沈栖梧是嫡妻明夫人所生,生来便是侯府嫡千金,生母虽疯癫失智,但却拥有镇北侯府这样手握重兵的显赫外祖家作为后盾倚仗。
她在侯府内虽得不到生母照顾,但却自幼由甄氏抚养长大,甄氏除了一个长子沈长风,膝下便只有这一个女儿,将她视作自己亲生女儿一般疼爱。
沈栖梧虽没有像姐姐沈扶摇那般得到御赐郡主的殊荣,但除此之外,沈扶摇曾经拥有的尊荣宠爱,沈栖梧也同样拥有。
甚至于因为大小姐沈扶摇的早夭惨死,宁平侯府和镇北侯府更是将对沈扶摇的愧疚心疼思念全部转嫁寄托到了沈栖梧身上。

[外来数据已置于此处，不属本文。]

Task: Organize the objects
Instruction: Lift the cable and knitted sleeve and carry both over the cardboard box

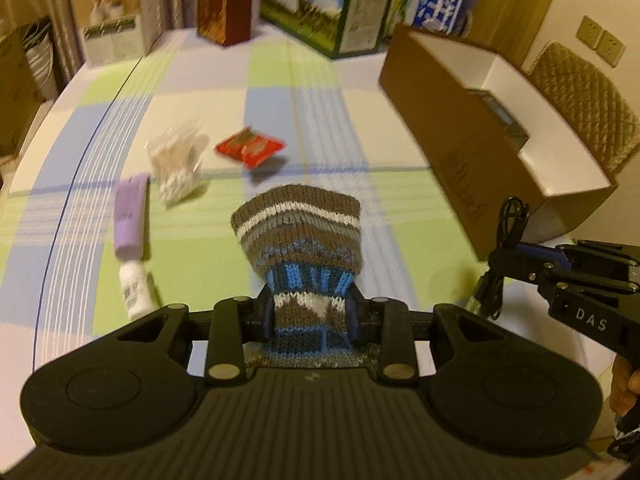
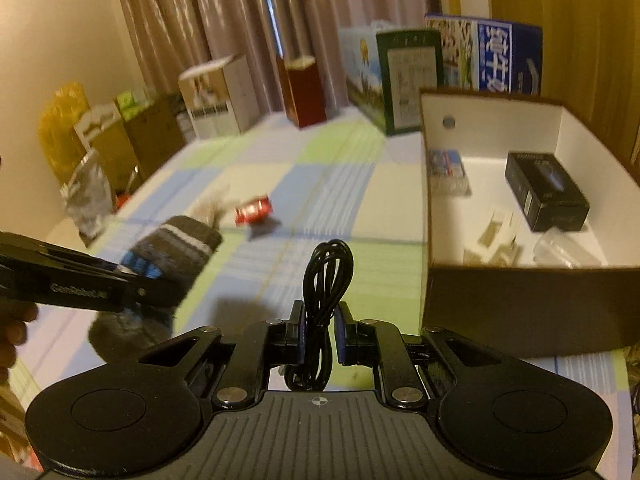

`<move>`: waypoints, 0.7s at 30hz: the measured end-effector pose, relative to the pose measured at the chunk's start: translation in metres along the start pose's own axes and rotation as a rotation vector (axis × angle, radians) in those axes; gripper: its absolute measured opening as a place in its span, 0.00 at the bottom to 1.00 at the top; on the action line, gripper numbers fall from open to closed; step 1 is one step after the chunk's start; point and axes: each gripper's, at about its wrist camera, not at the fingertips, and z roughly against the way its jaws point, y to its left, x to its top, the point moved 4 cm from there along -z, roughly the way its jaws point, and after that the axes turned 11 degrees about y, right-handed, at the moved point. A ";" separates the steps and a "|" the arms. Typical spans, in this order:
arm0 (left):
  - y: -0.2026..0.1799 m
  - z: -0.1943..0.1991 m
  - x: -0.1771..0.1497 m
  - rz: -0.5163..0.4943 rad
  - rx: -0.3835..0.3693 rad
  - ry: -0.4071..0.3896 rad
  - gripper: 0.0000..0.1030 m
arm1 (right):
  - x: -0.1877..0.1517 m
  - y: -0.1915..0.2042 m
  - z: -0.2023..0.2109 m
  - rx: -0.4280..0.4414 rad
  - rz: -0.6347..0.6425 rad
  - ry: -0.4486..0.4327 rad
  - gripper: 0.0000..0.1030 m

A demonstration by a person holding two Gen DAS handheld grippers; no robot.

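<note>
Left gripper (image 1: 310, 314) clamps the knitted sock (image 1: 300, 236); right gripper (image 2: 320, 334) pinches the coiled black cable (image 2: 326, 280) (both clear of the table).

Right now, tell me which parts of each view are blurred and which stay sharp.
Left wrist view: the left claw and striped knitted sock are sharp, the red snack packet smeared. Right wrist view: the coiled black cable is crisp, the checked tablecloth streaked.
</note>
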 end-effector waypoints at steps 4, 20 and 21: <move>-0.017 0.015 0.017 -0.032 -0.023 -0.049 0.27 | 0.013 -0.002 0.021 0.012 0.003 -0.046 0.11; -0.110 0.050 0.089 -0.195 -0.161 -0.205 0.27 | 0.060 -0.076 0.099 -0.088 -0.070 -0.215 0.11; -0.117 0.050 0.093 -0.205 -0.170 -0.212 0.27 | 0.062 -0.084 0.102 -0.100 -0.071 -0.221 0.11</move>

沈栖梧这个宁平侯府二小姐,可谓是集万千宠爱于一身,真正的九天皓月,掌上明珠。
想明白了这些,丫头怔怔地望着楚姮,一脸严肃认真状。
“小姐,你是真惨!”
楚姮:“……”
楚姮伸出一根手指挑起小丫头的下巴,眉眼清冷淡泊:“打脸专揭短,学得不错,我便再教你一件事,在你没有自保之力前,拼命踩人痛脚打人脸,你会先被人打死。”
楚姮撇开了小丫头的脸,掀起被子躺了进去。
丫头咧嘴一笑,脱了鞋往榻上挤:“小姐,我今晚陪你一起睡好不好,你进去一点嘛!”
楚姮就像一棵大白菜,被小猪不停地往床内拱。
她无奈地长叹一口气,冷着脸:“你真是放肆。”
口中这样训着,身子却是向里面挪了挪。
她们今日才刚住进来,数九寒天的冬夜,屋里没有暖盆,两个人挤一个被窝确实能暖和一些。
“明日自己去挑间屋子住。”
丫头一喜,问道:“想要哪一间都可以吗?”
“嗯……随你。”
丫头猛地伸手将楚姮搂住,笑嘻嘻地说:“小姐,我以后给你当牛做马报答你,下辈子下下辈子做鬼也找你,好不好?”
楚姮冷不防被她勒得猛咳几声,黑着脸木然道:“滚。”
丫头傻乎乎地笑着,乐开了花。
她也可以有自己的房间了,很好的房间,随她挑呢!
楚姮刚闭上眼,便听丫头在背后嘟囔:“可是小姐,你刚来侯府就把所有人都狠踩了一遍,还把老夫人的脸给打了,你那可是真打脸啊,咱们如今就像是羊入了狼窝,以后的日子可怎么过?真的是要先被打死了。”
床幔挡住了帐外的寒意,也遮住了微弱的月光。
黑暗中,楚姮唇边泛起一丝冰冷的笑。
她说:“若有恶狗冲你狂吠,那你便放一条更凶更狠的去撕咬。”
丫头抱着被子望着帐顶,咂摸着嘴:“哎?小姐你说的是我吗?”
小丫头不以为辱,反以为荣,扒着楚姮的肩头:“汪、汪!以后我就要做小姐最厉害的狗腿子!”
楚姮被气笑了,叹气扶额,懒得睁眼瞧这小傻子。
须臾之后,丫头睡意迷蒙,恍惚间好像听见小姐的声音……
“我身后的那条恶狗可比他们更凶更疯。”
丫头迷迷糊糊地想:小姐什么时候有别的狗了呢?
大夫终于被请进了宁平侯府,侯府的主子们连晚食都没用,急的急,气的气,骂的骂,乱作一团。